Mr. Hutchinson places more faith in to the notion that the Republicans will be able to meaningfully cut the deficit. I do not believe that that will be the case as they still have to deal with public perception and cutting too deeply will reflect poorly on the Republicans and they are still worried about 2012 and dislodging Mr. Obama. I do think that they will be able to trim items and make reductions but we are looking at small figures in the grand scheme of things when we are talking $100 Billion as reported in the media. The figure I mentioned would be an enormous sum of money for an individual but it would only reduce this years’ deficit from $1.2 Trillion to $1.1 which overall is not meaningful to create any boom or confidence….but it don’t hurt either.

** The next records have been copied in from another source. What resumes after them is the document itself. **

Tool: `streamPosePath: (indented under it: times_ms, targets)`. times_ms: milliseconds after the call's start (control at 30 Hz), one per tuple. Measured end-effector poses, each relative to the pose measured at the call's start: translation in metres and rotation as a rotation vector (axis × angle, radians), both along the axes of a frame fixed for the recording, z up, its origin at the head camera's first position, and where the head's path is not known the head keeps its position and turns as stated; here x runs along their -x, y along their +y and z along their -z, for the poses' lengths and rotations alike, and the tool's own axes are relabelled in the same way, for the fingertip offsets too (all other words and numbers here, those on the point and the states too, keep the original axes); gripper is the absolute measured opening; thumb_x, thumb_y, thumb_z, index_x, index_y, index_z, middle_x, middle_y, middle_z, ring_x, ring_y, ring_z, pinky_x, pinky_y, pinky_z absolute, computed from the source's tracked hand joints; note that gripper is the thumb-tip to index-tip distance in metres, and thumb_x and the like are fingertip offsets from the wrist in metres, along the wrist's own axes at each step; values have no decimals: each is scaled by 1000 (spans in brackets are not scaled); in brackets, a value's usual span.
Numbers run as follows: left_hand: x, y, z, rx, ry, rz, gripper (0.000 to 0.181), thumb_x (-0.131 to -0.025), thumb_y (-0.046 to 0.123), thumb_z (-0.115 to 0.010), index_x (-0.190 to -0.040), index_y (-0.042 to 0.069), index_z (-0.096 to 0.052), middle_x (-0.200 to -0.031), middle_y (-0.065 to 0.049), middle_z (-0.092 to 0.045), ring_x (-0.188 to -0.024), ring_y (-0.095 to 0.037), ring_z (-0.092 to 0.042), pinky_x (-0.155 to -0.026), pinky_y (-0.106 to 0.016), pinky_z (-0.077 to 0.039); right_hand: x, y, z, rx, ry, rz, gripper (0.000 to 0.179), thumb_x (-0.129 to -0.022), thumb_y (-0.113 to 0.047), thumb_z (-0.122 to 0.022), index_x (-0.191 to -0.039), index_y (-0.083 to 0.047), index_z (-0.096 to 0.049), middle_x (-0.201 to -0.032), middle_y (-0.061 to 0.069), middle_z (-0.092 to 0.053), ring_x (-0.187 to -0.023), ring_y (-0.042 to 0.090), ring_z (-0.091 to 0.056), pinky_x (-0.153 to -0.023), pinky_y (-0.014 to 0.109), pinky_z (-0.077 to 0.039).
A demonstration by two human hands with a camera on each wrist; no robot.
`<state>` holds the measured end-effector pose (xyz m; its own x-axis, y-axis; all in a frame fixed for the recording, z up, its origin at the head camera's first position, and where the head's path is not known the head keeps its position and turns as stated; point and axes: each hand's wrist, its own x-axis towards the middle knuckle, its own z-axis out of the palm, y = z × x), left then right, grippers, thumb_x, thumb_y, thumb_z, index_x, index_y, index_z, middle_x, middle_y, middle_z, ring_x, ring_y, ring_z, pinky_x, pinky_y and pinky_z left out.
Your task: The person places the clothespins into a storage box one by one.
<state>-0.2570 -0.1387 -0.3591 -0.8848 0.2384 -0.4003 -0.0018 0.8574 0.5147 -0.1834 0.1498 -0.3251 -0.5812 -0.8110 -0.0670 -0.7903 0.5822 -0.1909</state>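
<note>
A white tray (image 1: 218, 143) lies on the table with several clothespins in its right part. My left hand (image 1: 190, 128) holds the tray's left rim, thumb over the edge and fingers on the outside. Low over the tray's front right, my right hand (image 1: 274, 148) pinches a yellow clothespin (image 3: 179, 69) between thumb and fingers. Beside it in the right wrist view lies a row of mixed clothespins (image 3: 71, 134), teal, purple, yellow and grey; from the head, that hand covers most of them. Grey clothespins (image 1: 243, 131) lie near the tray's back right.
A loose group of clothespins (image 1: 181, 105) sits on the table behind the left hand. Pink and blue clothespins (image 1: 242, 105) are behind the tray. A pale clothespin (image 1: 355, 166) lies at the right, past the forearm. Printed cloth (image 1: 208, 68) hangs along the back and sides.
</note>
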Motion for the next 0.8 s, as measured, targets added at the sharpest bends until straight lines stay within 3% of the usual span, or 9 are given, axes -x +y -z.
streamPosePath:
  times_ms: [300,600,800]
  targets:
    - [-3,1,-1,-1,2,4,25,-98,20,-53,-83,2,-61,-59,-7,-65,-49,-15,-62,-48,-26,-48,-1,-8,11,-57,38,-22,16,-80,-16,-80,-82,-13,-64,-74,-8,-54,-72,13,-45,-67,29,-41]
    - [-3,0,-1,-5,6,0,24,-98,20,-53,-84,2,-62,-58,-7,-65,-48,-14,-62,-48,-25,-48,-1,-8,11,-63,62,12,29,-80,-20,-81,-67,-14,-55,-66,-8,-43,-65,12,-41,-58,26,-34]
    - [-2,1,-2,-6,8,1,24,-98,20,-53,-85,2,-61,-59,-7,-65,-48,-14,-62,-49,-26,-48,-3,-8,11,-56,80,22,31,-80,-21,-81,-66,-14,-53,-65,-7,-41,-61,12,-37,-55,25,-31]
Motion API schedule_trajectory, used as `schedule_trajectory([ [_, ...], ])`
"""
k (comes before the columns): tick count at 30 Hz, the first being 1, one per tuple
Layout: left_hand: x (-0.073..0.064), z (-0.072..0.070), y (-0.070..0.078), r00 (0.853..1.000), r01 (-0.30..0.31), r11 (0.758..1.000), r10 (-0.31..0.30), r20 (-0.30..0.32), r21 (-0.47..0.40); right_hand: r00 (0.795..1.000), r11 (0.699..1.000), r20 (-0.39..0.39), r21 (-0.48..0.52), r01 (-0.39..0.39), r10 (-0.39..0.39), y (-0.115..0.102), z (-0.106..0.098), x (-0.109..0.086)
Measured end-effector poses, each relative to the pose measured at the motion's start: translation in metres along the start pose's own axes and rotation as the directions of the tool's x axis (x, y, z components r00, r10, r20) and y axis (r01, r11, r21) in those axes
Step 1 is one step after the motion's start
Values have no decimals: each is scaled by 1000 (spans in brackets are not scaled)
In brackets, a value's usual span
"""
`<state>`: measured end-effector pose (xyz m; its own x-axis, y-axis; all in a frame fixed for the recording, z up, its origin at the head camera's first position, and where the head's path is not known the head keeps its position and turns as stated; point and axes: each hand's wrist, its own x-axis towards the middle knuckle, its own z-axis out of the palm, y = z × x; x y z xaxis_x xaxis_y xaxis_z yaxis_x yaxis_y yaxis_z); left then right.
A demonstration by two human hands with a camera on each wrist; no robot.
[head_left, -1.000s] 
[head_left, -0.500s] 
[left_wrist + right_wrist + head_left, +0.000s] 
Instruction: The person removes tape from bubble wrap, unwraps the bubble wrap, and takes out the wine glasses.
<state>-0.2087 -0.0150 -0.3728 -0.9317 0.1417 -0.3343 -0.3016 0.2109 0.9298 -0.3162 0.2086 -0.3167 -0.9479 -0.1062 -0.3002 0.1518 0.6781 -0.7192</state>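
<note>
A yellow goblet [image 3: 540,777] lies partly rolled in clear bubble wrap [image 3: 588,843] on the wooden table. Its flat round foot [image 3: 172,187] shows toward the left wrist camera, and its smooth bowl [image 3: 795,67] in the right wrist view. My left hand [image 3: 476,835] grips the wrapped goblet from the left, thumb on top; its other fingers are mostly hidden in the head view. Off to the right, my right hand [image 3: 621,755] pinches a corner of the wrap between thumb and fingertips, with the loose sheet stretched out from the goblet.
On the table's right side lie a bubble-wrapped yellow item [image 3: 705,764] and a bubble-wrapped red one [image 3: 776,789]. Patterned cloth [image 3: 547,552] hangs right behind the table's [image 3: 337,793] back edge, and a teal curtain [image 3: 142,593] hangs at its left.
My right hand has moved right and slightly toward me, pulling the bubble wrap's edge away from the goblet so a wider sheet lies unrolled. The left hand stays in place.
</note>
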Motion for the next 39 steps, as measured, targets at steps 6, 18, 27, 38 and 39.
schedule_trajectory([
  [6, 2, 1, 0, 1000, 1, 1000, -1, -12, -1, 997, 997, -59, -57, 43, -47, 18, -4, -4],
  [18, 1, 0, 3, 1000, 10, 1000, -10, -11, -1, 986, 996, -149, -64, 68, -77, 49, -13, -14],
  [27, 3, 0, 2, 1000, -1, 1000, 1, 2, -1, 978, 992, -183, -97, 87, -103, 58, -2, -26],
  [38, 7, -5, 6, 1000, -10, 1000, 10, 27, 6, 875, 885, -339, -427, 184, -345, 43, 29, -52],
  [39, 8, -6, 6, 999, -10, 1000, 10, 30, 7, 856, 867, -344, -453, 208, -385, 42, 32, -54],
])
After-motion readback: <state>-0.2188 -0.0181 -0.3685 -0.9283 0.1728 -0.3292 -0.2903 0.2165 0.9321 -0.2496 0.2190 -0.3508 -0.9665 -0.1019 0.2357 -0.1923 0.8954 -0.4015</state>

Moreover, both parties have long been doing this political “Dancing with the Stars” routine, where each side gets what they want from their agenda while lambasting the other side and I don’t see this changing unless we can decapitate the 2 headed 1 party system.
Hutchinson’s second point was that the $600 Billion would be used to fuel the least productive option in the US Economy which is buying Government Debt, which I agree with. He goes on that the theory is the money will drive down interest rates and force banks to finance small business growth that would in turn create jobs. I believe that Hutchinson is misreading the FED’s intent because he makes the assumption that the FED is concerned about small business, which it is not. Instead the FED is concerned about the banks and the government and maybe big business to some degree. The FED will use the cash to buy longer dated treasuries in a two pronged effort to 1) lower long term interest rates to attempt to shore up the housing sector which has a direct impact on member banks and 2) allow the rollover government debt to be financed for longer duration at lower rates. An enormous amount of Government debt is coming due over the next two years and will have to be refinanced and also compete with current debt financing needs. Hutchinson is correct though in pointing out that the QE2 will cause inflation outside the US just as QE1 did, but he fails to make the connection that the internal net result will be a decline in the dollar. The decline in the dollar will cause price rises and inflation throughout the economy as the dollar continues to become worth less and less. These are the reasons that people, big money included are buying hard assets. I do agree with Hutchinson that there are good buys in US stocks but it will be a stockpicker’s market when it comes to that. As for the emerging markets the FED’s policies will continue to drive dollars there and levitate them which in turn will lead to further currency interventions on all sides.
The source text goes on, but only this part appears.